I see the posts about virtual education and what does that mean? What will it look like? What is expected of me? How will I do it? How will my students do it? How will I know if I’m doing it right? What if the kids need help? What if the parents need help? What if they don’t have enough resources? What about what is going on in these children’s homes that is so much more than curriculum?
What is happening right now is. not. easy.
It’s overwhelming and confusing and scary.
And us teachers, we like to have our ducks in a row. We plan. We organize. We prepare. And then we plan, organize, and prepare some more. When those kids walk in our room, We. Are. Ready.
For the most part. Most days. (Well, let’s be real.)
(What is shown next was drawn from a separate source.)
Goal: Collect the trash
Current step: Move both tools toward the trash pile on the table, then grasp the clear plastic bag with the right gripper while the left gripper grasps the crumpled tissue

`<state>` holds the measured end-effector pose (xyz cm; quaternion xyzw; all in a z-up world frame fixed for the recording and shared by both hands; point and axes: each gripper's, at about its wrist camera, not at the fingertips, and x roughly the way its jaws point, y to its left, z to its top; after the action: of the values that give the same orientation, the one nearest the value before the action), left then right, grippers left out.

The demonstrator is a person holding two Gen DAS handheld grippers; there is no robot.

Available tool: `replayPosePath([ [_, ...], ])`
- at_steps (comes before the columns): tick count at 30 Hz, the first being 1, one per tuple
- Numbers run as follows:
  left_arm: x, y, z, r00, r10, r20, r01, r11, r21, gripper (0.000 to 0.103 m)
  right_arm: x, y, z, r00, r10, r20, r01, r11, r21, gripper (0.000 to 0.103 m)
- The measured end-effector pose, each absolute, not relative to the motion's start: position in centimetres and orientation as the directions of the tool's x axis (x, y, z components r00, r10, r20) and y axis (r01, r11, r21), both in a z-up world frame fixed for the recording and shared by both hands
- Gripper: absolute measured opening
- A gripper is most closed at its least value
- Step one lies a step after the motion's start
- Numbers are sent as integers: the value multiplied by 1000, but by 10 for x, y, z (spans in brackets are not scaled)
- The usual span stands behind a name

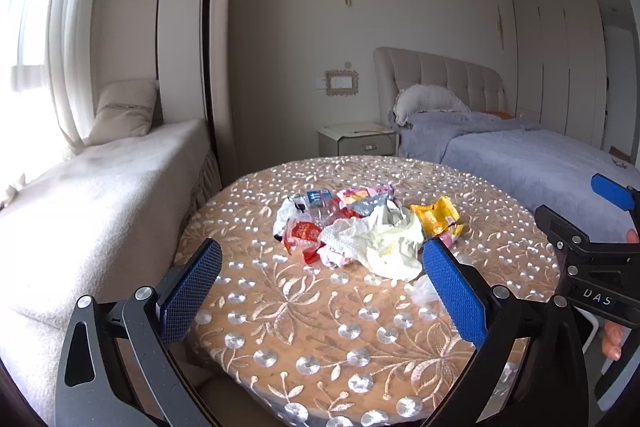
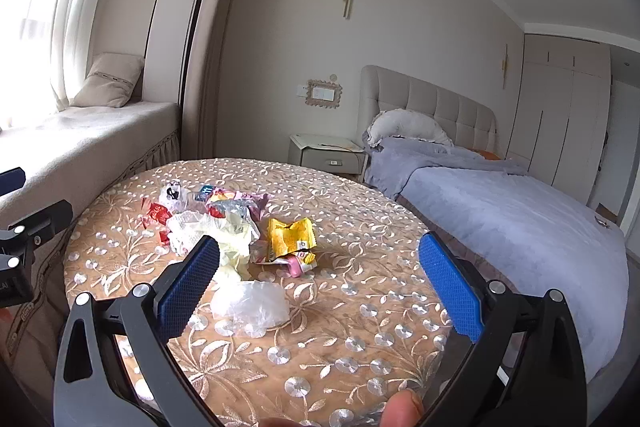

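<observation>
Trash pile (image 1: pixel 352 227) lies mid on round worktop (image 1: pixel 320 327), w/ yellow wrapper (image 2: pixel 290 239) at its right edge & clear plastic bag (image 2: pixel 250 305) just beside; items under are hard to make out. Left tongs (image 1: pixel 320 287) & right tongs (image 2: pixel 320 281) are spread wide, holding nothing. Bed (image 2: pixel 500 211) is behind.

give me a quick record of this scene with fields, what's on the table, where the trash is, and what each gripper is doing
surface: round table with an embroidered cloth
trash pile: crumpled wrappers and tissue near the table's middle
yellow wrapper: at the pile's right edge
clear plastic bag: apart from the pile, nearest the grippers
left gripper: open, empty, above the table
right gripper: open, empty, facing the clear bag
trash bin: none in view
</observation>
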<state>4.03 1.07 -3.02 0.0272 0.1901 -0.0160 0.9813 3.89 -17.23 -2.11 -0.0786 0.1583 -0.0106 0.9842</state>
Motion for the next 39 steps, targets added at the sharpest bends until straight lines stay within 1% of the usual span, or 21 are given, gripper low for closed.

But even on the days when we are not on top of our game, we know what we are doing. We know what we are going to do and how we are going to do it. We know what books we are teaching from, what power points we might be using. We know we will use the smart board and whiteboards and AR and Reflex and Compass and small groups and follow IEPs and when recess and lunch is and when we will be teaching math and when whole group comprehension is happening and read aloud is at such and such a time and grammar will be after lunch followed by phonics and so and so goes to social group at 1 and the other students go to language therapy at 1:30 and differentiated math groups take place before dismissal….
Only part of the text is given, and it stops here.